Should virginity testing be banned?
Virginity testing can be described as barbaric, monstrous, revolting, (insert your own virtue signalling qualifier here). It denies women autonomy over their bodies, reinforces gender inequality and outright devalues their humanity. But virginity testing is a symptom of the underlying root cause, which is the violation of human rights and the oppression of women.
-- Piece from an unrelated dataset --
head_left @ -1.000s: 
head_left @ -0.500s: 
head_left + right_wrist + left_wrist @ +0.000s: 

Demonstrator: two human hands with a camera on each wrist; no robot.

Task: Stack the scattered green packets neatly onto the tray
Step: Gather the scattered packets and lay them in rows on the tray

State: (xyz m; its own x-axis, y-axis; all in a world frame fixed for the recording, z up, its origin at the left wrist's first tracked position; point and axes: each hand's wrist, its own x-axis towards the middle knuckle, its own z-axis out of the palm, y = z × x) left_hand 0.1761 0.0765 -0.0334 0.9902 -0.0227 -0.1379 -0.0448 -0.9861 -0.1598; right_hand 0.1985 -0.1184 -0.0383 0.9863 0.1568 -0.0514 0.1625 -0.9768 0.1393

Banning these tests is unlikely to stop their practice, which will probably be shifted to illegitimate and dangerous sources, and may bring more harm to the most vulnerable members of the society. Would banning virginity testing stop the violation of women’s rights? No. The real question here is whether stopping the violation of women’s rights would make virginity testing obsolete? And the answer is yes, it will. And this will be a part of the equal and just society we all strive for.
What then is it good for?
Acute outside interventions to change centuries-long traditions are destined to fail. Instead, until fully abolished, these virginity testing sessions should be regarded as opportunities for the education of women, as well as their partners and family, about topics in sexual health. In addition, this may be the only time a young woman has access to a safe and confidential environment, as well as access to the accurate information on birth control or women’s health issues. This may also be the only time a qualified professional is able to detect the signs of mental of physical distress or abuse, and provide help and resources. On the other hand, it must not be regarded as a medical procedure or sold as such. It should be regulated and conducted as consultation under strict guidelines and codes of ethics.
In the western world, we must treat other cultures with compassion and understanding, but without compromising our core values of equity and human rights.